Ni me molesté en mirarla mientras, con fingida torpeza, arqueaba asombrada sus cejas perfectas como dando a entender que no pretendía servirse tanto. Cuando el sol se desparramaba sobre el horizonte, Janice lo hacía sobre el canapé y dejaba que otros resolvieran los grandes enigmas de la vida, mientras no la privasen de alcohol…
Desde que yo tenía uso de razón, había sido así: insaciable. De pequeñas, tía Rose solía exclamar divertida: «Esta niña podría fugarse a bocados de una prisión de pan de jengibre», como si la codicia de Janice fuese algo de lo que enorgullecerse. Claro que tía Rose estaba en la cima de la cadena alimentaria y, al contrario que yo, no tenía nada que temer. Que yo recuerde, Janice siempre encontraba mis chucherías por mucho que las escondiese, con lo que las mañanas de Pascua en nuestra familia eran siempre desagradables, brutales y breves. Culminaban inevitablemente en la reprimenda de Umberto a Janice por robarme mis huevos de Pascua y la réplica furiosa de ella, -escondida bajo la cama, con las comisuras de la boca chorreando chocolate- alegando que él no era su padre ni podía decirle lo que debía hacer.
Lo frustrante era su hermetismo. Su piel se negaba tercamente a revelar sus secretos; era suave como el glaseado satén de un pastel de bodas, sus rasgos tan delicados como pequeñas frutas y flores escarchadas en manos de un maestro confitero. Ni la ginebra, ni el café, ni la vergüenza, ni el remordimiento habían logrado resquebrajar aquella fachada glasé; era como si albergarse un manantial de vida perenne en su interior, como si amaneciese cada mañana rejuvenecida por el pozo de la eternidad, ni un día más vieja, ni un gramo más gorda, y aún presa de un imparable deseo de comerse el mundo.
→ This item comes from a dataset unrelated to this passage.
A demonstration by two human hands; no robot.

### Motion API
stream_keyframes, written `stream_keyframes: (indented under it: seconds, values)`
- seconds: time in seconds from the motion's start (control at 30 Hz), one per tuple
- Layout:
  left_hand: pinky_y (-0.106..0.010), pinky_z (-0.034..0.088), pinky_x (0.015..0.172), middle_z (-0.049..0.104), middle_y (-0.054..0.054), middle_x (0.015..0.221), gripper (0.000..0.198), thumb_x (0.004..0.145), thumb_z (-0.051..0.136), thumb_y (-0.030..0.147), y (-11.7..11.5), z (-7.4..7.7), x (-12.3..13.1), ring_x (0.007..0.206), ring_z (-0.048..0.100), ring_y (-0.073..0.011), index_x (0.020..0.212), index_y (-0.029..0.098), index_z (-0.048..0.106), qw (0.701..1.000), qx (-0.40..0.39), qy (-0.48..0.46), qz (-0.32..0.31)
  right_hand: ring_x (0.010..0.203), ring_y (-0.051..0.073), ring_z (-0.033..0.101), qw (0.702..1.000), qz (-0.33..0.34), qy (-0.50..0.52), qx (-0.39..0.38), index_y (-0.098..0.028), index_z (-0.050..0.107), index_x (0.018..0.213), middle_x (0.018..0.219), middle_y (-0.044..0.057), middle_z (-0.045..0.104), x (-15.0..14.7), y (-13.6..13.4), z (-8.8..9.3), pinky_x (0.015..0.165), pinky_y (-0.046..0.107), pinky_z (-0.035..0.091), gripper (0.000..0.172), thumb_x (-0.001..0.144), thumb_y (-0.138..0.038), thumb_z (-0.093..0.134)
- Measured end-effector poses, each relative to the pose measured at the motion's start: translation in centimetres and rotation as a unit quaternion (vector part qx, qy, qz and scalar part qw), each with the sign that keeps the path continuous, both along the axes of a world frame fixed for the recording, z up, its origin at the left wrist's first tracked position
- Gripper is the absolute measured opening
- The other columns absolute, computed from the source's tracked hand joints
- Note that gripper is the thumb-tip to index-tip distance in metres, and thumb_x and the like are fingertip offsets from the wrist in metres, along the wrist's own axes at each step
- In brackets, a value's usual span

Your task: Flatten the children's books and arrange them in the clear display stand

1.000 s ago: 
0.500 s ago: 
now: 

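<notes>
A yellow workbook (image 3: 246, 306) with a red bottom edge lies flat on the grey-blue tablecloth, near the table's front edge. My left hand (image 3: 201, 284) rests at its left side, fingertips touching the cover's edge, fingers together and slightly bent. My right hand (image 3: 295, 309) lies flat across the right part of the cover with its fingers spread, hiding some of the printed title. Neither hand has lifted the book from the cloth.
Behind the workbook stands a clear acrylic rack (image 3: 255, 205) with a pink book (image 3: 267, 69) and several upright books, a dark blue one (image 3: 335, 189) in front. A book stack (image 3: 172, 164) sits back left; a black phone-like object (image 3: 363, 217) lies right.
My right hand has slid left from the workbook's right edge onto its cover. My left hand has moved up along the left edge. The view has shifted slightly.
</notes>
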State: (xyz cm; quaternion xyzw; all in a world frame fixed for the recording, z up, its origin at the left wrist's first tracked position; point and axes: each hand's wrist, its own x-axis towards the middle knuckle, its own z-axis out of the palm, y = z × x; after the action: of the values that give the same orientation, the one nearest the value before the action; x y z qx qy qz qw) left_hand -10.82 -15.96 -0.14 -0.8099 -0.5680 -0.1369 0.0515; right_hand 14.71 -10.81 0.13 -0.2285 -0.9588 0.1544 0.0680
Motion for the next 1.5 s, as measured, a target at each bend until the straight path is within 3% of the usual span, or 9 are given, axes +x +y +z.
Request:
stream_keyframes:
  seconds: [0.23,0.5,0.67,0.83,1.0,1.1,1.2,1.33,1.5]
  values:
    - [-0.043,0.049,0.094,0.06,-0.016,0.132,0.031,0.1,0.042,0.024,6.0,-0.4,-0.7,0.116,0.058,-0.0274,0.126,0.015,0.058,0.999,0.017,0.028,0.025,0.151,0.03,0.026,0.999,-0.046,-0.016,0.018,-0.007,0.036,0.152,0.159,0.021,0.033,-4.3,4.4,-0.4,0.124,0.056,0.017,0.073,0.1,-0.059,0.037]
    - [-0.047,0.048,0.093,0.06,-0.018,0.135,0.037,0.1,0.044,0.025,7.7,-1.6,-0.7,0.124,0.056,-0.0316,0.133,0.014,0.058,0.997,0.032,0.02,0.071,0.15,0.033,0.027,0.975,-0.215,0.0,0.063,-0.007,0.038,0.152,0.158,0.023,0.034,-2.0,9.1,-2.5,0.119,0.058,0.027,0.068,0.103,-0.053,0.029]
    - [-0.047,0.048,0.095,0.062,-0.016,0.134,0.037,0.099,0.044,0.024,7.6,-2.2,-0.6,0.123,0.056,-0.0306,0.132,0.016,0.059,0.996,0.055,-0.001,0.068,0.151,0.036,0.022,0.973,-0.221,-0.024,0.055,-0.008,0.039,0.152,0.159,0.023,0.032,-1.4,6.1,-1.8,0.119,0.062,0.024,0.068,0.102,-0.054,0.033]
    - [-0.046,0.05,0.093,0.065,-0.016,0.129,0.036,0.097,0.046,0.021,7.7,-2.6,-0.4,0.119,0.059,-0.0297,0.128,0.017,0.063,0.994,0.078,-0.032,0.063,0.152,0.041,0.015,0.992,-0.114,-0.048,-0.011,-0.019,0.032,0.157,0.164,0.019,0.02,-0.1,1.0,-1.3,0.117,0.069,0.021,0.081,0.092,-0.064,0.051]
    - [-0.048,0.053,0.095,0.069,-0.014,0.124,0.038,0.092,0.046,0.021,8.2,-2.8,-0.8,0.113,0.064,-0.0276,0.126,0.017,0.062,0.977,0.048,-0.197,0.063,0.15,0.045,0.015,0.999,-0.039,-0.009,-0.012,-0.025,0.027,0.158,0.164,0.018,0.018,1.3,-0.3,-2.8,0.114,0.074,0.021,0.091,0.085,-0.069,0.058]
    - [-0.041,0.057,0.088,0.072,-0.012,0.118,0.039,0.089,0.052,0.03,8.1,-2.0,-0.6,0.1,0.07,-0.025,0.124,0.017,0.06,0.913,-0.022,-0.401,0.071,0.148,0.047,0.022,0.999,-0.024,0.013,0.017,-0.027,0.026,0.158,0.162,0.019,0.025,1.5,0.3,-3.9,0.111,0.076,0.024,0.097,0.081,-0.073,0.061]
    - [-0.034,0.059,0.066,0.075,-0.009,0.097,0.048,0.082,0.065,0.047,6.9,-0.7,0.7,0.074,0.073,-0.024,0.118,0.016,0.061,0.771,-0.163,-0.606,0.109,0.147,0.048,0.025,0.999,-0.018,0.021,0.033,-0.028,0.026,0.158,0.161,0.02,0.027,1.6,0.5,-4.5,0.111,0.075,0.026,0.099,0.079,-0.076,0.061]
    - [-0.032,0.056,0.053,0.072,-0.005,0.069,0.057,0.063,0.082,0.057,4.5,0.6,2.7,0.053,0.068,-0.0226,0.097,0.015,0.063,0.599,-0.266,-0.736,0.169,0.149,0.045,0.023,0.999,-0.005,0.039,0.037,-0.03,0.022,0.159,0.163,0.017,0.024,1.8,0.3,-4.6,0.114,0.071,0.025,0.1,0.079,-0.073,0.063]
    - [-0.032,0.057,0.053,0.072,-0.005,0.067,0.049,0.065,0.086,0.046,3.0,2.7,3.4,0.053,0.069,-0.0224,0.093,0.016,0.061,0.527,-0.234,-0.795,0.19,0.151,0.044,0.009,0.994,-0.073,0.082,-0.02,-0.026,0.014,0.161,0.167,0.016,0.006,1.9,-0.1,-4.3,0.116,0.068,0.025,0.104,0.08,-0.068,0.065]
Por desgracia, no éramos gemelas idénticas. Una vez, en el patio del colegio, oí que me llamaban «Bambi zancudo», y aunque Umberto rió y me aseguró que era un cumplido, a mí no me lo pareció. Aun superada mi edad más torpe, sabía que seguía pareciendo desgarbada y anémica al lado de Janice; fuera donde fuese e hiciera lo que hiciese, ella era siempre tan morena y efusiva como yo pálida y reservada.